**Goal of the exercise:** In the listing below, the lines starting at the line with "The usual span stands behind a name" and ending at the line with "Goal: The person" are to be output verbatim. Images stay out of the copy.

+++++

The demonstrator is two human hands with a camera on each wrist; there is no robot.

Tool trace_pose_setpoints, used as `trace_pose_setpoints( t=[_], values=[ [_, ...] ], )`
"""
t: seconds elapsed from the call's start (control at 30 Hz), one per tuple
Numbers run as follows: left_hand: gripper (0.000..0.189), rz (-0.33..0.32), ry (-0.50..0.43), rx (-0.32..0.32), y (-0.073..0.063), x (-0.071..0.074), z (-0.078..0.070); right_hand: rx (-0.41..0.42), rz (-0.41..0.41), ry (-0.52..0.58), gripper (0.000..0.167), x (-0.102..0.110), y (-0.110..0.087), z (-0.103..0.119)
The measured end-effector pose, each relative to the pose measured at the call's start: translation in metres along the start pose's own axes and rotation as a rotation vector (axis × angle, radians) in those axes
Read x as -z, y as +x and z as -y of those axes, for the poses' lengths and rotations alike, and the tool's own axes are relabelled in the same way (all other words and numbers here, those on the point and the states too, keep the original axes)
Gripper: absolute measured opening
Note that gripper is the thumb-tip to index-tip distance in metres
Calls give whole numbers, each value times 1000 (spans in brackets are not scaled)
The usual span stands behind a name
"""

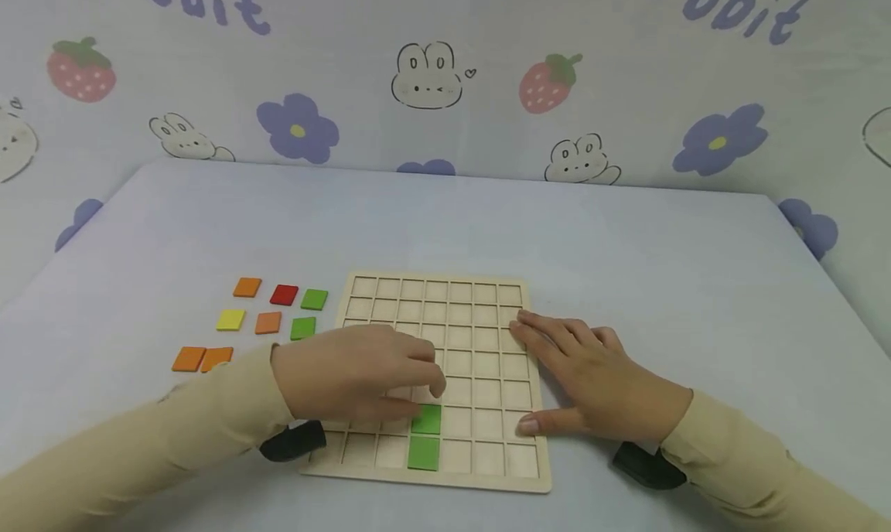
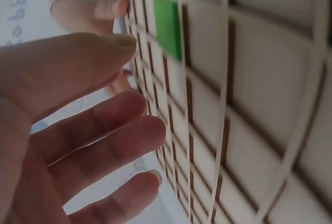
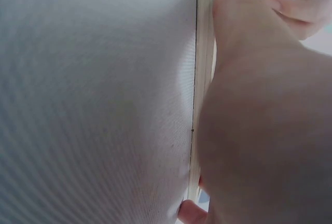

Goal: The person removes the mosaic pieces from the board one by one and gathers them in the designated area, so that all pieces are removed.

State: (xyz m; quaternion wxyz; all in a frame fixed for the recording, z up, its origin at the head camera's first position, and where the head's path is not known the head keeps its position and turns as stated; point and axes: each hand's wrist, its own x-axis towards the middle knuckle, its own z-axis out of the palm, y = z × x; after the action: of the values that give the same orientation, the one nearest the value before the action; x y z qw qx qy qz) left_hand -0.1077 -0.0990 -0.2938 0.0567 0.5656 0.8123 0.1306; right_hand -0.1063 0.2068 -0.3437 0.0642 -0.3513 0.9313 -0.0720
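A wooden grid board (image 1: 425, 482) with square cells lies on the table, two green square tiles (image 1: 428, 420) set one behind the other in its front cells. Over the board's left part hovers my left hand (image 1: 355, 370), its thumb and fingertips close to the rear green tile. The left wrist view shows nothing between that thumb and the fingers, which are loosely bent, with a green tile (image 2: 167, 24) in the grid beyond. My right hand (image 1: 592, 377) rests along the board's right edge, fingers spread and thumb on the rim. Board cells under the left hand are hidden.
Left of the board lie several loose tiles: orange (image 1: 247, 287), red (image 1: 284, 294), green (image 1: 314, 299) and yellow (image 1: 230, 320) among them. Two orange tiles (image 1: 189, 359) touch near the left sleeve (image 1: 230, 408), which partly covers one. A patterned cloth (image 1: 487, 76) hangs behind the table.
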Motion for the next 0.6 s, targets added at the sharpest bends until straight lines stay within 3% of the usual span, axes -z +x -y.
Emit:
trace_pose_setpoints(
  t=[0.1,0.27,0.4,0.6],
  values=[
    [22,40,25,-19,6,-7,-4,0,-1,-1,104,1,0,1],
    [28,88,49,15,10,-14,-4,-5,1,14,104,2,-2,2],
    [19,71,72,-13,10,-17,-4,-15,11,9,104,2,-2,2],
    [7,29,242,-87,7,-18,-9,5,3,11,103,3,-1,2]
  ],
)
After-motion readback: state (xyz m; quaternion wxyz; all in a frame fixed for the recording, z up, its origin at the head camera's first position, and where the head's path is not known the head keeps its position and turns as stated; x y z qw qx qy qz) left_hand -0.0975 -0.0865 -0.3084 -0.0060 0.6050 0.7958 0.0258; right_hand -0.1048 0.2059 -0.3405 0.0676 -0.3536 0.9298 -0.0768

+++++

**Finished exercise:**
The usual span stands behind a name
"""


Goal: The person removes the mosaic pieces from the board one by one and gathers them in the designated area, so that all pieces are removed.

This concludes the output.